**EXERCISE PROMPT:**
Your job with the data below: print everything from the line that holds "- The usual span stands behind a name" down to the line that holds "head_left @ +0", ends included, exactly, and nothing else.

╔══

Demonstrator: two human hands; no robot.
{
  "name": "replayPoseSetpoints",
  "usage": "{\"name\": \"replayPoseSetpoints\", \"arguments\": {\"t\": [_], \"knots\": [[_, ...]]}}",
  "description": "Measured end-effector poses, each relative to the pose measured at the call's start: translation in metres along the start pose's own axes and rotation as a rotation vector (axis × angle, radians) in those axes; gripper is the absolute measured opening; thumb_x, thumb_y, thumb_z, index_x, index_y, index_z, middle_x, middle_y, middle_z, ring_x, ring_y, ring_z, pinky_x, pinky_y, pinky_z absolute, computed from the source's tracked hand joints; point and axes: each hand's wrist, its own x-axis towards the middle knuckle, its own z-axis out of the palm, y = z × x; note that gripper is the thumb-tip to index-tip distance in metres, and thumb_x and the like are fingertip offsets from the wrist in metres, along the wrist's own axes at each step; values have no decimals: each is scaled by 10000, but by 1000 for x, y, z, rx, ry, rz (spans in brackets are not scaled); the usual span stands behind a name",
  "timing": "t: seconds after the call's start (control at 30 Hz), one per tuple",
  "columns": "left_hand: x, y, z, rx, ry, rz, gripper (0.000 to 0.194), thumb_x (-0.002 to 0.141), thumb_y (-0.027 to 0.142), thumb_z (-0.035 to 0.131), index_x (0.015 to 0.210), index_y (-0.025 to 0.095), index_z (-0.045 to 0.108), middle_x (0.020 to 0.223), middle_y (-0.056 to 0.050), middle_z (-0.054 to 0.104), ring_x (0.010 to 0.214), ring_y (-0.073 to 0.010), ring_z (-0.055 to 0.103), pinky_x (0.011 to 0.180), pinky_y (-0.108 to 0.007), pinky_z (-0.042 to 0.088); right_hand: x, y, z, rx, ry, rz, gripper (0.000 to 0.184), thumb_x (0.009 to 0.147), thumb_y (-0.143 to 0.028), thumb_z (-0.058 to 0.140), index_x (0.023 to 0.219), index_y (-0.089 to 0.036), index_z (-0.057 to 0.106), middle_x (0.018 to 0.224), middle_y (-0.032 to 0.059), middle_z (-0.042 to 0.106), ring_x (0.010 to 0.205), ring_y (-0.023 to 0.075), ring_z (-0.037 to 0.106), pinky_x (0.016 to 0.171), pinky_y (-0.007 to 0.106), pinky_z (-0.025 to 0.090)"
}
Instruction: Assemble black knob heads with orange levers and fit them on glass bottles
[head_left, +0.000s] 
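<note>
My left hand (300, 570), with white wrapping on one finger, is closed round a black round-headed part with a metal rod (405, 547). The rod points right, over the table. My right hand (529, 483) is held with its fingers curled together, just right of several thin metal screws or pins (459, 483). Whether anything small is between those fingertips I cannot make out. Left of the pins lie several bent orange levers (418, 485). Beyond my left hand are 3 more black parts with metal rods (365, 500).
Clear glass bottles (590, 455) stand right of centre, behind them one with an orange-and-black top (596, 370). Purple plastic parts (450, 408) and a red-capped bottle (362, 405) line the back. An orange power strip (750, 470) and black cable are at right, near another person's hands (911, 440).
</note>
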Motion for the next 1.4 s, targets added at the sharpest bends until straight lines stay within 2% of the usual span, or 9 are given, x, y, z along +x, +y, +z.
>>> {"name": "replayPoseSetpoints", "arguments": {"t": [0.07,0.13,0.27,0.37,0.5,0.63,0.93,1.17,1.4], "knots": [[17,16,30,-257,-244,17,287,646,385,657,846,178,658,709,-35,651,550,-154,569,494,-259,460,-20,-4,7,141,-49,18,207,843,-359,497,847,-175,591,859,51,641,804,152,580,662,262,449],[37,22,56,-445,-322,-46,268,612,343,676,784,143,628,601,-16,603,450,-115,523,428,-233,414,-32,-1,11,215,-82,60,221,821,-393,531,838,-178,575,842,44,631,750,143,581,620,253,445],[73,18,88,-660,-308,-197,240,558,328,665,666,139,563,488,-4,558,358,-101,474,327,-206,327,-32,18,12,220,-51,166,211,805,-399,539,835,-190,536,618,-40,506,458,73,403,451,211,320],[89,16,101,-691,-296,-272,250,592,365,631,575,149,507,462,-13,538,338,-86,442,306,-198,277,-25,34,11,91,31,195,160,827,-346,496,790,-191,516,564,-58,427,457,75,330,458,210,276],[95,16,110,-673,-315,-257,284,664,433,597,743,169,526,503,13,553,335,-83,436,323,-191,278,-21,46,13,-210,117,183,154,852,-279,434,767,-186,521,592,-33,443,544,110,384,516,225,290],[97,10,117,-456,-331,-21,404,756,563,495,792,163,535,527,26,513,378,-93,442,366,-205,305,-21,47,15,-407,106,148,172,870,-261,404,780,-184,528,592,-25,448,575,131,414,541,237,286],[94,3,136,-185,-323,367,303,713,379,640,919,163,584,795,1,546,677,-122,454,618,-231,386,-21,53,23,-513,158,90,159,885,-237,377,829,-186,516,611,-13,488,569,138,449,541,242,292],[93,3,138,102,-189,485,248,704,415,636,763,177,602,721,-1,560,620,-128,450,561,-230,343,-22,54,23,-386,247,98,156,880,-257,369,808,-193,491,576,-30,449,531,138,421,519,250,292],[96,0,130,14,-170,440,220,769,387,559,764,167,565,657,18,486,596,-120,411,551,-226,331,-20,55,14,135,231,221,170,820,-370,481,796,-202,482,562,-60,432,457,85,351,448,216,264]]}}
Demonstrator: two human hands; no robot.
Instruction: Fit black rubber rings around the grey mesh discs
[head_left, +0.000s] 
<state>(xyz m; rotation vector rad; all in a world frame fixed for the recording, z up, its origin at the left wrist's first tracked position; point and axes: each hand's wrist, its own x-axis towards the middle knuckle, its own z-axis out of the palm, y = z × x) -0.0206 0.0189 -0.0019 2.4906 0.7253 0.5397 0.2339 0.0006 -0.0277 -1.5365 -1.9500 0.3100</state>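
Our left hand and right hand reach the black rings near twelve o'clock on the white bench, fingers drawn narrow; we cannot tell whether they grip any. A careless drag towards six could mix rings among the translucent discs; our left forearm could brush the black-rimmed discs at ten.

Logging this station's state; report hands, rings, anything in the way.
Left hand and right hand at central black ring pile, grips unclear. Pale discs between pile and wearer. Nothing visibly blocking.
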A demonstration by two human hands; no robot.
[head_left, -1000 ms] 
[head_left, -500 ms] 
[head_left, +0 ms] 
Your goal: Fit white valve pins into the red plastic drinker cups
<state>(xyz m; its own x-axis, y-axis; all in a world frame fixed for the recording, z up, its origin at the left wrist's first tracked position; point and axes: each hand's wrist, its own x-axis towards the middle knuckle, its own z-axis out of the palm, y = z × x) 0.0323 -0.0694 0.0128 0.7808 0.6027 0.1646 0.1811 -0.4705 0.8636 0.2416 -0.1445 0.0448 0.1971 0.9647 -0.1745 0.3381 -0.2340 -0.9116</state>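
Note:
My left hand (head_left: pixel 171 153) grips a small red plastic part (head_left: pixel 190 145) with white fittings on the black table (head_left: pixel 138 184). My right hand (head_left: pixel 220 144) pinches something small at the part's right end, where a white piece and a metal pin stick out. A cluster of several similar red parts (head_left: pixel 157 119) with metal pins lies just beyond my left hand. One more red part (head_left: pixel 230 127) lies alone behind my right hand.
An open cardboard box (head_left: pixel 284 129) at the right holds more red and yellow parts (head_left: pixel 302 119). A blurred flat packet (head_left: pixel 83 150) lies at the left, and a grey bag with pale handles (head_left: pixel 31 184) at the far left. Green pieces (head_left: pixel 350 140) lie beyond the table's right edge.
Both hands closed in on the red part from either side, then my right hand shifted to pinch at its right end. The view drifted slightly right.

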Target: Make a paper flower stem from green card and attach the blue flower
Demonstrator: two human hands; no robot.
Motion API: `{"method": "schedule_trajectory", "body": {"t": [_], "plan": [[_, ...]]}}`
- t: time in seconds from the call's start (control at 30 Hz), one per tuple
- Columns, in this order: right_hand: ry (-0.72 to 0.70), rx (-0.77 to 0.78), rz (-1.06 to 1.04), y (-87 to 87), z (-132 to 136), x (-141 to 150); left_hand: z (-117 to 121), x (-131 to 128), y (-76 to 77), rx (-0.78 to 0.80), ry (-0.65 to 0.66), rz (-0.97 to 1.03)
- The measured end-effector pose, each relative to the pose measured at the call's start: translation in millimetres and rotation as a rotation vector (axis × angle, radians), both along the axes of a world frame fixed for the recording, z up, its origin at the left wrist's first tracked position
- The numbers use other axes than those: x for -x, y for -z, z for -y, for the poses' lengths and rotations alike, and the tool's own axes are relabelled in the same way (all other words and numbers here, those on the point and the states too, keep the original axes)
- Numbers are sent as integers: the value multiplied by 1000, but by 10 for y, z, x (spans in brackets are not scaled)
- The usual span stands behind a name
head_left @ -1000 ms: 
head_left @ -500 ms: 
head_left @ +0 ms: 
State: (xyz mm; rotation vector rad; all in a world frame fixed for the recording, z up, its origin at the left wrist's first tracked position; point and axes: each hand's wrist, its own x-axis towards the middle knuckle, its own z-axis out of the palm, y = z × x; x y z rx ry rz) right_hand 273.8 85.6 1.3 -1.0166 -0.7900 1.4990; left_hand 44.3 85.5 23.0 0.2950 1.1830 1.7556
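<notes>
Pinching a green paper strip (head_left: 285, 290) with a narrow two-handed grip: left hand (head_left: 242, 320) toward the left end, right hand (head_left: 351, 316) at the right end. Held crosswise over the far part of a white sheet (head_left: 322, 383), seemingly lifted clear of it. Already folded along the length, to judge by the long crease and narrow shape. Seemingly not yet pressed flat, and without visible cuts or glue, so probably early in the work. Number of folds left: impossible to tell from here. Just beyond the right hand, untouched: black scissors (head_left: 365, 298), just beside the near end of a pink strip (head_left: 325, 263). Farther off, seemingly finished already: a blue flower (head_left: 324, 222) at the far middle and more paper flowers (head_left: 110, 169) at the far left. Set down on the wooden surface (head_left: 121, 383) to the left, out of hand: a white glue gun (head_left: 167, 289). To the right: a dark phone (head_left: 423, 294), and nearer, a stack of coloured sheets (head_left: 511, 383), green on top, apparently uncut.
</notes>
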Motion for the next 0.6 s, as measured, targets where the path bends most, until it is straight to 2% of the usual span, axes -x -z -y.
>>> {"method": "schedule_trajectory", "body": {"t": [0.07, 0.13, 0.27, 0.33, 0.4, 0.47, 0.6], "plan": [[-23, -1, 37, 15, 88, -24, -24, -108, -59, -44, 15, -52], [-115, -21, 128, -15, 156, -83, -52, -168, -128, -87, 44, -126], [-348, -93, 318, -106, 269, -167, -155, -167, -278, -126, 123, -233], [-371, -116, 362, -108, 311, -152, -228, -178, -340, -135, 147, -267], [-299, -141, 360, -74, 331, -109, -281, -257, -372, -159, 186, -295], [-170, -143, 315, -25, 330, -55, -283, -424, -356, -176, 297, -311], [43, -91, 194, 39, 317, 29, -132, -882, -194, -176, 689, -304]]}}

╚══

**SOLVED PROBLEM:**
- The usual span stands behind a name
head_left @ -1000 ms: 
head_left @ -500 ms: 
head_left @ +0 ms: 

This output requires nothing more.